___ Dataset content ___
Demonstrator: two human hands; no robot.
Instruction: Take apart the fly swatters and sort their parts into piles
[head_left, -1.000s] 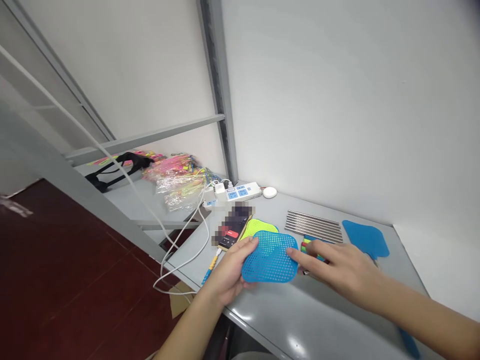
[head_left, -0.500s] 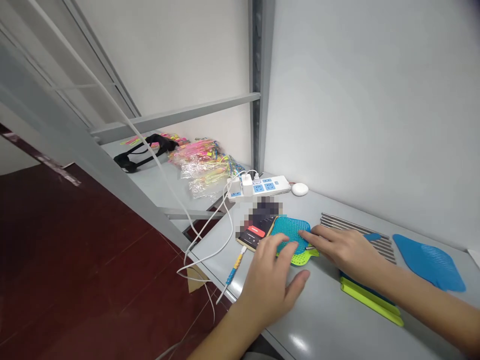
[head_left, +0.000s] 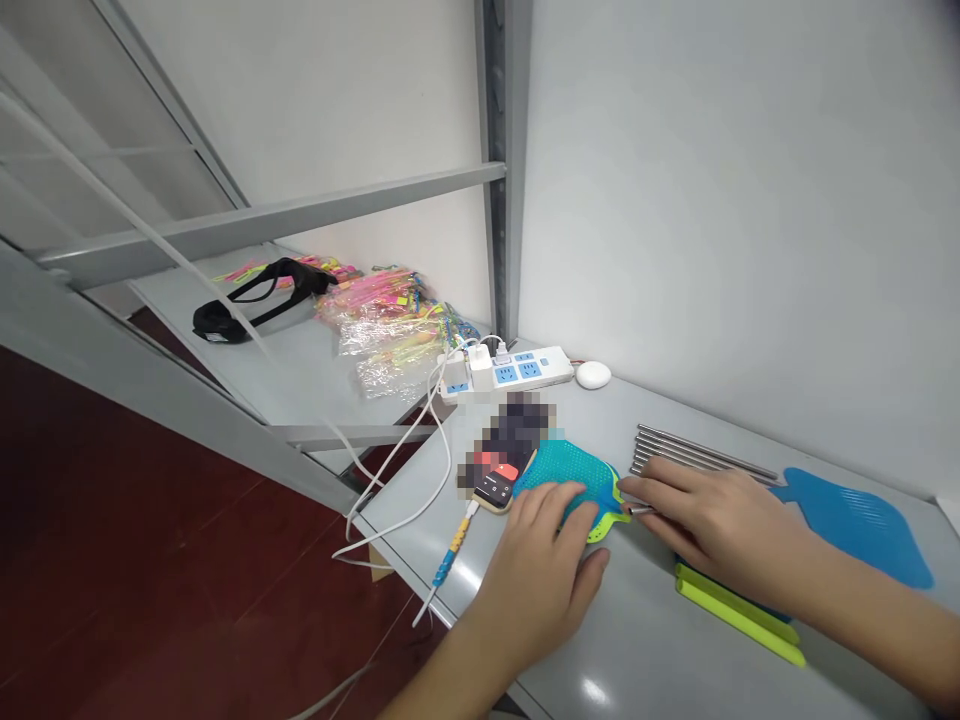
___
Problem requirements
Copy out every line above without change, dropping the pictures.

Task response
Demonstrator: two human hands; no robot.
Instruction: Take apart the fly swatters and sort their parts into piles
[head_left, -1.000s] 
[head_left, -0.500s] 
[head_left, +0.000s] 

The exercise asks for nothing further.